> **Assignment**:
Without including any pictures, write out the listing below exactly.

-- Extracted information follows --

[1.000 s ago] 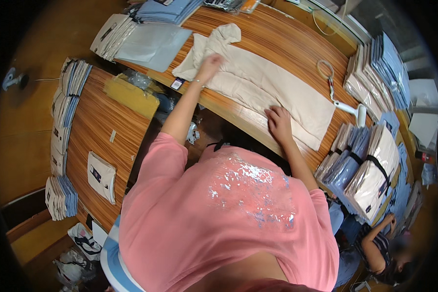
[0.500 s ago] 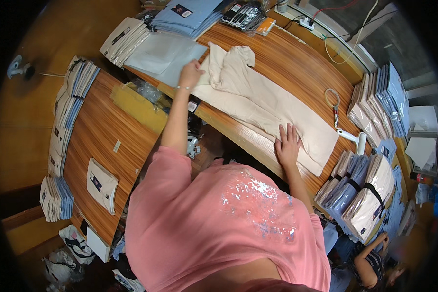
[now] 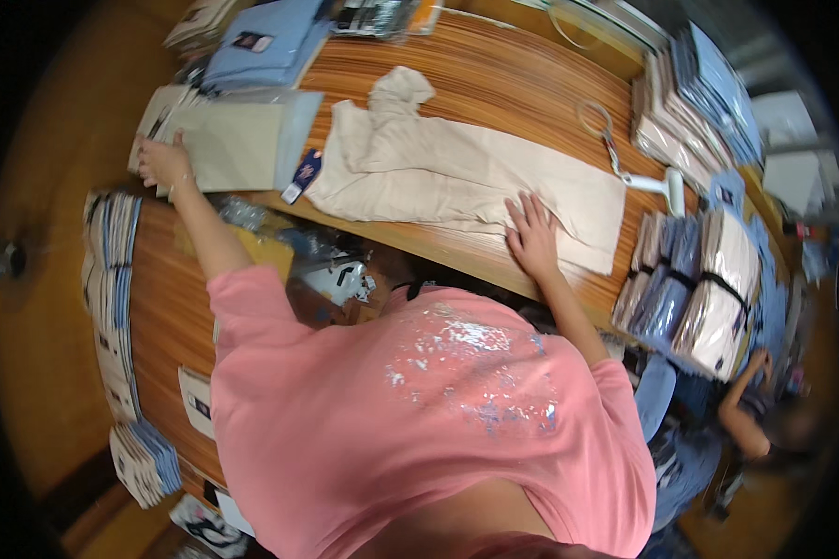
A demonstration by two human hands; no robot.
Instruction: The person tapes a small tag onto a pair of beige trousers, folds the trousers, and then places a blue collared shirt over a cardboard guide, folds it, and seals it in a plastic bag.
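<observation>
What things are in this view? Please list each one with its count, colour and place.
Garment: one, beige, on the table
Tag: one, dark blue and white, garment's left end
Sheet: one, grey-beige, left of tag
Blue stack: one, blue, beyond sheet
Lint roller: one, white, right of garment
Strapped bundles: at least three, beige and blue, near right
Bagged stacks: at least two, beige and blue, far right
Folded clothes: many, beige and blue, side table's left edge
Table: one, brown, in front
Side table: one, brown, left
Co-worker: one, dark clothing, lower right
Shirt: one, pink, on the person
Left grip: one, bare, sheet's left edge
Right grip: one, bare, on garment
</observation>
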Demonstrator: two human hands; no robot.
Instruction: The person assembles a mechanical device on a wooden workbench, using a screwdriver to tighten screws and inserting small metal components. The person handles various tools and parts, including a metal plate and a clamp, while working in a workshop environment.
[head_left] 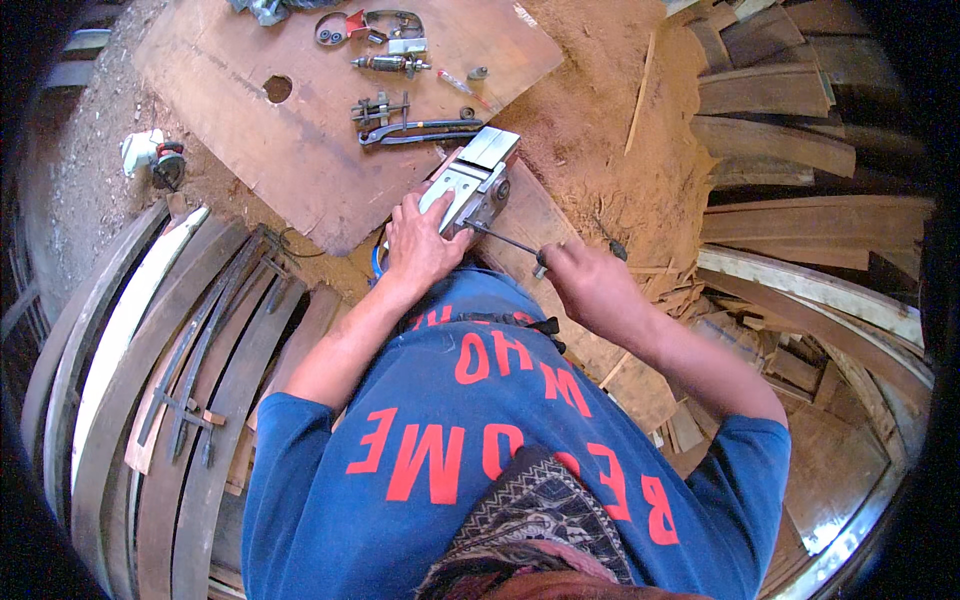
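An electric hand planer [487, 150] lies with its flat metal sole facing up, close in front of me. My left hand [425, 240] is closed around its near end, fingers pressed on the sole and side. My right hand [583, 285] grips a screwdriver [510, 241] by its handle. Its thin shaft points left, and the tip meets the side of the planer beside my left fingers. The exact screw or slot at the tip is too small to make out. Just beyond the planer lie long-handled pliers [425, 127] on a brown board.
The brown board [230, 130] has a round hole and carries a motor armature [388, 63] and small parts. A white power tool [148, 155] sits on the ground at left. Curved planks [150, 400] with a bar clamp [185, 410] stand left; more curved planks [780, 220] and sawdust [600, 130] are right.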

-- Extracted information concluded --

> **Written response**:
[1.000 s ago] 
[0.500 s ago] 
[now] 
A demonstration by two human hands; no robot.
Instruction: The person tapes a small tag onto a pair of beige trousers, folds the trousers, and then places a blue collared shirt over a cardboard guide, folds it, and seals it in a plastic bag.
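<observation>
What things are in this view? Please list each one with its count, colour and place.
Garment: one, beige, on the table
Tag: one, dark blue and white, garment's left end
Sheet: one, grey-beige, left of tag
Blue stack: one, blue, beyond sheet
Lint roller: one, white, right of garment
Strapped bundles: at least three, beige and blue, near right
Bagged stacks: at least two, beige and blue, far right
Folded clothes: many, beige and blue, side table's left edge
Table: one, brown, in front
Side table: one, brown, left
Co-worker: one, dark clothing, lower right
Shirt: one, pink, on the person
Left grip: one, bare, sheet's left edge
Right grip: one, bare, on garment
</observation>
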Demonstrator: two human hands; no robot.
Instruction: The person assembles a mechanical device on a wooden workbench, using a screwdriver to tighten screws and inserting small metal components. The person handles various tools and parts, including a metal plate and a clamp, while working in a workshop environment.
[head_left] 
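An electric hand planer [487, 150] lies with its flat metal sole facing up, close in front of me. My left hand [425, 240] is closed around its near end, fingers pressed on the sole and side. My right hand [583, 285] grips a screwdriver [510, 241] by its handle. Its thin shaft points left, and the tip meets the side of the planer beside my left fingers. The exact screw or slot at the tip is too small to make out. Just beyond the planer lie long-handled pliers [425, 127] on a brown board.
The brown board [230, 130] has a round hole and carries a motor armature [388, 63] and small parts. A white power tool [148, 155] sits on the ground at left. Curved planks [150, 400] with a bar clamp [185, 410] stand left; more curved planks [780, 220] and sawdust [600, 130] are right.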

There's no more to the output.